I saw at once the force of this reasoning, Kitty, and perceived that to take any lower view of the subject would be really a gross indelicacy. I tried to make Cary agree with me, but utterly in vain,—she is so devoid of imagination! There is, too, an utter want of refinement in her mind positively hopeless. She even confessed to me that Lord George without his clothes still seemed Lord George to her, and that no effort she could make was able to persuade her that the old Danish Minister in the black leather skullcap had any resemblance to a river god. Mamma behaved much better; seeing that the custom was one followed by all the "best people," she adopted it at once, and though she would scream out whenever a gentleman came to talk to her, I 'm sure, with a few weeks' practice, she 'd have perfectly reconciled herself to "etiquette in the water." Should you, with your very Irish notions, raise hands and eyes at all this, and mutter, "How very dreadful!—how shocking!" and so on, I have only to remind you of what the Princess Pauline said to an English lady, who expressed her prudish horrors at the Princess having "sat for Canova in wet drapery": "Oh, it was not so disagreeable as you think; there was always a fire in the room." Now, Kitty, I make the same reply to your shocked scruples, by saying the sea was deliciously warm. Bathing is here, indeed, a glorious luxury. There is no shivering or shuddering, no lips chattering, blue-nosed, goose-skinned misery, like the home process! It is not a rush in, in desperation, a duck in agony, and a dressing in ague, but a delicious lounge, associated with all the enjoyments of scenery and society. The temperature of the sea is just sufficiently below that of the air to invigorate without chilling, like the tone of a company that stimulates without exhausting you. It is, besides, indescribably pleasant to meet with a pastime so suggestive of new themes of talk. Instead of the tiresome and trite topics of ballet and balls, and dress and diamonds, your conversation smacks of salt water, and every allusion "hath suffered a sea change." Instead of a compliment to your dancing, the flattery is now on your diving; and he who once offered his arm to conduct you to the "buffet," now proposes his company to swim out to a lifebuoy!

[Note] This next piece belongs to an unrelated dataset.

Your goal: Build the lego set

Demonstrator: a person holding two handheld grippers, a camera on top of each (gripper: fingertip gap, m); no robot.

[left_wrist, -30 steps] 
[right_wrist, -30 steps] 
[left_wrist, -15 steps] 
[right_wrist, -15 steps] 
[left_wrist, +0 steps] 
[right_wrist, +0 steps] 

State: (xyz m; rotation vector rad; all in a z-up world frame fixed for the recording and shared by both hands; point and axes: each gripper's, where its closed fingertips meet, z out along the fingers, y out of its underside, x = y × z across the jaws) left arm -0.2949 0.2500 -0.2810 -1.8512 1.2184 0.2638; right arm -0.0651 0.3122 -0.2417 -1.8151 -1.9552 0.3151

And now let me get back to land once more, and you will begin to fancy that your correspondent is Undine herself in disguise. I was very sorry to leave Spezia, since I was just becoming an excellent swimmer. Indeed, the surgeon of an American frigate assured me that he thought "I had been raised in the Sandwich Islands,"—a compliment which, of course, I felt bound to accept in the sense that most flattered me.